Dopo la tempesta degli ultimi due episodi, ecco la quiete. Si fa per dire, perché anche nell’ultimo episodio di Shameless, dal lunghissimo titolo A Jailbird, Invalid, Martyr, Cutter, Retard, and Parasitic Twin, non mancano i momenti tesi, drammatici, che vanno a scapito della dimensione più comica dello show. Liam è fuori pericolo ormai, ma l’evento non è passato, giustamente, senza conseguenze. Le udienze in tribunale di Fiona si alternano quindi al modo in cui coralmente, e individualmente, i vari Gallagher affrontano la situazione. Se da un certo punto di vista il limite raggiunto dalla famiglia sembra sempre più assurdo e inverosimile, la ricchezza dei personaggi, la loro innata e immutabile umanità, permette di superare qualunque diffidenza circa gli eventi narrati.

Nuovo baricentro della famiglia è Lip. Lo si capiva facilmente fin dalla sua reazione, sommessa, ma evidentissima, all’errore commesso da Fiona. Un errore che il ragazzo non perdona, che esplode in un litigio forte tra i due Gallagher più grandi. “You get the fuck out of my house”, dice Lip ad un certo punto. Non si sta rivolgendo a Fiona, ma poco importa l’interlocutore. Ciò che importa è che per Lip la dimensione della cura domestica, il ruolo di baricentro della famiglia, che con tanta fiducia aveva affidato a Fiona, ora è suo. Lo vediamo andare all’università con Liam, mentre la scrittura forse annuncia un love interest con una sua collega, tornare a casa, sbattere fuori un Frank sempre più moribondo, ma del quale a questo punto sembra non interessare più nulla a nessuno.

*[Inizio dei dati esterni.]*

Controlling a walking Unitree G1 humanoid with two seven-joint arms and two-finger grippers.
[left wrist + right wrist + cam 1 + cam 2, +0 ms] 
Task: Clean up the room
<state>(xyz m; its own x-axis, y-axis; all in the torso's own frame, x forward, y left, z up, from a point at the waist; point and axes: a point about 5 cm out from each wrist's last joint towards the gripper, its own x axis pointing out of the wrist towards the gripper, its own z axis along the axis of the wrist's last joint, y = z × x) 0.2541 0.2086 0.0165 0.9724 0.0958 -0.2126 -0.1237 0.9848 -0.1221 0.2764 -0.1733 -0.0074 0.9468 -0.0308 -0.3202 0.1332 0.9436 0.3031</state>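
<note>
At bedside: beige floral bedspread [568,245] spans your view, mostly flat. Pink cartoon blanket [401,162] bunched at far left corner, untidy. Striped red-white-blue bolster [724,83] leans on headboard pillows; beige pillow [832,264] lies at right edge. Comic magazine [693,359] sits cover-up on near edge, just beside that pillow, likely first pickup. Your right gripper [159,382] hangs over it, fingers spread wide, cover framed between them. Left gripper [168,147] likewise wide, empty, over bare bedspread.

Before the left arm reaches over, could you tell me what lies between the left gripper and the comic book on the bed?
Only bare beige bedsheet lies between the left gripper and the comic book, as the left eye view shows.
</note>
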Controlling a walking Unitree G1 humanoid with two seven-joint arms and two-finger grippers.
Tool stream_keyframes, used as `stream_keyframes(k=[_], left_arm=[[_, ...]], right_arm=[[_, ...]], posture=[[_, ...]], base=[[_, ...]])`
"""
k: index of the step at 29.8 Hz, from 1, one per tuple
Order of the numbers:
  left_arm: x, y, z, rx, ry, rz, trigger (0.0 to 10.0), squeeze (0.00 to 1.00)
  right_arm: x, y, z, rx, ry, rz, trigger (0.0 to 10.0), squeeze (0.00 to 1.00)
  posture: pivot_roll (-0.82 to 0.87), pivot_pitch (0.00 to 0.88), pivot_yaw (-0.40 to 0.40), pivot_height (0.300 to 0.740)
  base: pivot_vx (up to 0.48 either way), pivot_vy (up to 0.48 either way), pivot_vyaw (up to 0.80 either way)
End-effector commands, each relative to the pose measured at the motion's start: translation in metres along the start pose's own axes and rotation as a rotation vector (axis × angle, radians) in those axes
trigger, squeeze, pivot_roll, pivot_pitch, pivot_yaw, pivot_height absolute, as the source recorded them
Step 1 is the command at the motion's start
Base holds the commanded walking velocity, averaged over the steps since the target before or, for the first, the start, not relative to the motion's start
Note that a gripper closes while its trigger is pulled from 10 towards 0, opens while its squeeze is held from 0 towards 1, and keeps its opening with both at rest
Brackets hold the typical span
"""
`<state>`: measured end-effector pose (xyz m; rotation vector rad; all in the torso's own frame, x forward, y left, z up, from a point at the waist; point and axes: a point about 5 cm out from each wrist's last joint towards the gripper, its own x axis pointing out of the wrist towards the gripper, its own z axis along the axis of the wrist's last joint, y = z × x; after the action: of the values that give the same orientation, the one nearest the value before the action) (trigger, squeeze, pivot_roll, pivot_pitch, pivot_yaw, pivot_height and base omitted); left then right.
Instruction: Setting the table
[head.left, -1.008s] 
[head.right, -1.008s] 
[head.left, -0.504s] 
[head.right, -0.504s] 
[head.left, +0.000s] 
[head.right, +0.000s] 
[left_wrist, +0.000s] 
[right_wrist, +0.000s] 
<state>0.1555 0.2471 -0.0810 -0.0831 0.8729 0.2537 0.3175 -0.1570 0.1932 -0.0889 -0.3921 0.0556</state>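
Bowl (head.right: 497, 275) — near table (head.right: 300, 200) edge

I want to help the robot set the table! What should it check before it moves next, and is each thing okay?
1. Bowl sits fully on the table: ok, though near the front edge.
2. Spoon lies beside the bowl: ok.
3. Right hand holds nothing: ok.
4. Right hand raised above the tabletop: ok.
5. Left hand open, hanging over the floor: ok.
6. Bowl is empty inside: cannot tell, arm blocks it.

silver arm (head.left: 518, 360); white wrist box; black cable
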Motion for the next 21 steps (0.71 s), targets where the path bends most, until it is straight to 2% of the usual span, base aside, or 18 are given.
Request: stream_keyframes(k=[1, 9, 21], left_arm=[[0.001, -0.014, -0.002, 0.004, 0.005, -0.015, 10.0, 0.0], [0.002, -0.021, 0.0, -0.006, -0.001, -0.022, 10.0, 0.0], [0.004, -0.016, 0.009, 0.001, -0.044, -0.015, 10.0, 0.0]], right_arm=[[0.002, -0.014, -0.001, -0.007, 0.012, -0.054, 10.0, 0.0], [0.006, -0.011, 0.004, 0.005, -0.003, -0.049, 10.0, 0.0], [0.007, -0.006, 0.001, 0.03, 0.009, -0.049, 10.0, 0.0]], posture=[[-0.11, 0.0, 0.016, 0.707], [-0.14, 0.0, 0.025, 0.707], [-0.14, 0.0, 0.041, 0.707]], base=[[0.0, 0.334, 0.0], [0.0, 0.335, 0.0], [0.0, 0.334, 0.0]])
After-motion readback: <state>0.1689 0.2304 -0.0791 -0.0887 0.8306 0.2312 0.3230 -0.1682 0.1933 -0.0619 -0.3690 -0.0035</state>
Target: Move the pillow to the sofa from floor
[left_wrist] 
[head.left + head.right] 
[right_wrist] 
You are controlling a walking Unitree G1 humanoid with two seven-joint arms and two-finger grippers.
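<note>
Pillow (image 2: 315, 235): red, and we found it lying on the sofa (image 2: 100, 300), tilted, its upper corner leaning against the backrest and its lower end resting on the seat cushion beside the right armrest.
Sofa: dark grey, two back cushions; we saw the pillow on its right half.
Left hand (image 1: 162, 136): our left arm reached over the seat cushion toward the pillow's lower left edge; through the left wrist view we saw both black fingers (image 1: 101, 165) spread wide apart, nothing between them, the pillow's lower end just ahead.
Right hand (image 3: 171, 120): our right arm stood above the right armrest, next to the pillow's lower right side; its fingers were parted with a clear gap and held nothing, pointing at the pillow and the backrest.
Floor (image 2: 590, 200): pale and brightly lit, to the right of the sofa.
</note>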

Tutti stanno male, e ovviamente Fiona è il personaggio che soffre maggiormente, per il senso di colpa, per l’umiliazione, per il fallimento personale, arrivato ad un passo dal riscatto tanto cercato e voluto. Rivediamo ancora, e per la prima volta davvero bene in questa stagione, anche Ian. Per ovvi motivi – la sua assenza – il suo è il ruolo più sacrificato dell’anno, e la sua integrazione con il resto dei familiari e con il resto delle storyline ne soffre. L’episodio si incarica, tra le altre cose, di rimettere in carreggiata il personaggio. Non ci riesce completamente, e bisognerà attendere i prossimi sviluppi per dare un giudizio.

Probabilmente questa puntata è la più corale della stagione. Trovano spazio, con piccole, ma significative situazioni, anche Debbie e Carl, mentre è completamente svincolata da tutto il resto la vicenda di Veronica e Kevin, alle prese con la gravidanza di lei e i problemi al locale, forse gli unici momenti leggeri (certo, alla maniera di Shameless) dell’episodio. La scrittura non affonda il coltello nella piaga socio-familiare alla base del tutto, non lascia che i personaggi sfuggano di mano in preda all’isteria o alla sofferenza o, peggio ancora, che tutto si risolva in momenti di pura retorica e facili sentimentalismi. Shameless non è quel tipo di serie, per fortuna.